Returning const? -- A potential solution
Tim M
a at b.com
Sat Mar 7 22:22:44 PST 2009
On Sun, 08 Mar 2009 19:18:52 +1300, Daniel Keep
<daniel.keep.lists at gmail.com> wrote:
>
> If you're not actually responding to a post, please don't quote the
> entire thing in your message.
>
> Tim M wrote:
>> What does this mean:
>>
>> module tconst;
>>
>> import std.stdio;
>>
>> invariant(char)[] func()
>> {
>> invariant(char)[] s = "hello";
>> return s;
>> }
>>
>> void main()
>> {
>> auto s = func();
>> s[0] = 'm'; //error
>> }
>>
>> I thought we already have returning const/invariant?

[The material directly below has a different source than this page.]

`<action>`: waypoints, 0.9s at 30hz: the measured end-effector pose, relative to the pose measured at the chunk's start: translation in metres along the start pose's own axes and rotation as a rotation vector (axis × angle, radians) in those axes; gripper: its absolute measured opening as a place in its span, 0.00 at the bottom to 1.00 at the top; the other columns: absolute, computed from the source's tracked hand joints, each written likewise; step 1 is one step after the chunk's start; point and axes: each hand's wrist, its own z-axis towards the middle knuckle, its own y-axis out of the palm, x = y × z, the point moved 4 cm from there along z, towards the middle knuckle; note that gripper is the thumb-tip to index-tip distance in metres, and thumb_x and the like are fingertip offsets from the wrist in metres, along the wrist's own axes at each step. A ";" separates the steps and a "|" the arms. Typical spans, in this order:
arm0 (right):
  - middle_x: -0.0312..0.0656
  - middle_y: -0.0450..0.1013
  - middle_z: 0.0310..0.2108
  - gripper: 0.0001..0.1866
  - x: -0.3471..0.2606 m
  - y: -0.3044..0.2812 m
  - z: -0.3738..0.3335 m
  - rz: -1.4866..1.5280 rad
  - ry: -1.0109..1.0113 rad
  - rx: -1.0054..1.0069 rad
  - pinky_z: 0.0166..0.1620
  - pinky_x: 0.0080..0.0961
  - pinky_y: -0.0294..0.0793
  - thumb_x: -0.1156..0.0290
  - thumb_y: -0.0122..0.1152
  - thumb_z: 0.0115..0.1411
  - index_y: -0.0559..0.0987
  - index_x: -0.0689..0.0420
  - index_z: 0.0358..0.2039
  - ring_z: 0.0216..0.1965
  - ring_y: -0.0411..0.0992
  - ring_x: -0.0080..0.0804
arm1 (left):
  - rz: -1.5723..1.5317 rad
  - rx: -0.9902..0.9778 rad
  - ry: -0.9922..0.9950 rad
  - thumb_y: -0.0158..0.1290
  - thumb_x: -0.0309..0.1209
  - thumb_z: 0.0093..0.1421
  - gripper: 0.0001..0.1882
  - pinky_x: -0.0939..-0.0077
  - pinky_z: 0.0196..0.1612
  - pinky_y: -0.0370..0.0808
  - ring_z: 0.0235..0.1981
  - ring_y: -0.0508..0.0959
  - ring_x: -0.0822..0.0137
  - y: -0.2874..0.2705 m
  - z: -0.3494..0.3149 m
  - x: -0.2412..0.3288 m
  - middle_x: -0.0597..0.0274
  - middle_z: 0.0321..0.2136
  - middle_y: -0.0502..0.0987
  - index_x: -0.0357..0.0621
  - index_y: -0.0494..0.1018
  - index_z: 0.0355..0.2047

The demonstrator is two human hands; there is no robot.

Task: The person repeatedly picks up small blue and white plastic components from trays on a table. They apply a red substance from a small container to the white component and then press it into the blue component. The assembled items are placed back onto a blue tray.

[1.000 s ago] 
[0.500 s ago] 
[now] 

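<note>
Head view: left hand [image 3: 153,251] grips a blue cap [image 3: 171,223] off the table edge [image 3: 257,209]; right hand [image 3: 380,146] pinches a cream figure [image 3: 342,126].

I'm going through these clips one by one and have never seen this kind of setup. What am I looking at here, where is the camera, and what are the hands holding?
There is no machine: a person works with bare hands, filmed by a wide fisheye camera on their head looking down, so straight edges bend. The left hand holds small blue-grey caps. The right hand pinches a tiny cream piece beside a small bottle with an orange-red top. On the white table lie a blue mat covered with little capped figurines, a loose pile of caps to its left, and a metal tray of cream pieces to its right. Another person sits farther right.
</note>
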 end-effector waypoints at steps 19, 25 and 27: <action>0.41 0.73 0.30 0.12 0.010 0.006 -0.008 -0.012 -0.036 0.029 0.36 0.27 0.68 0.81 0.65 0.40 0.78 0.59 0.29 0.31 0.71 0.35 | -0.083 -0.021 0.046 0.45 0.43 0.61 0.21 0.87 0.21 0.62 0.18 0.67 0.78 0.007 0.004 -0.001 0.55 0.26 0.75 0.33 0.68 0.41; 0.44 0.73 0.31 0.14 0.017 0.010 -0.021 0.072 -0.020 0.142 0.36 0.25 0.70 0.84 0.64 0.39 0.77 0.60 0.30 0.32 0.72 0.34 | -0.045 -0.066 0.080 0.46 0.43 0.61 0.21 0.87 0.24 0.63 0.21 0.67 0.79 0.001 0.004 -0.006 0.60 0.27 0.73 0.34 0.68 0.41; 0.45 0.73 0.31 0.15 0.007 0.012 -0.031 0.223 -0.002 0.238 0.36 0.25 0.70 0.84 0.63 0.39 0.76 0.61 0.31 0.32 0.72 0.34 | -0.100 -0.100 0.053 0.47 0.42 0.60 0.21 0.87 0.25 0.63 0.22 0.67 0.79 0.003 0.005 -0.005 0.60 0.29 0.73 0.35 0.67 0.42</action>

That code ^ works
>> fine for me.
>
> You missed the point. This has nothing to do with returning invariant
> types. Jason is proposing a way to create a function which maintains
> the const-ness of its arguments without having to implement multiple
> versions. In other words,
>
> return(T) max(return(T) a, return(T) b){ return (a>b)?a:b; }
>
> Would be similar to the following:
>
> T max(T a, T b){ return (a>b)?a:b; }
> const(T) max(const(T) a, const(T) b){ return (a>b)?a:b; }
> invariant(T) max(invariant(T) a, invariant(T) b){ return (a>b)?a:b; }
>
> Except that each would share a single implementation.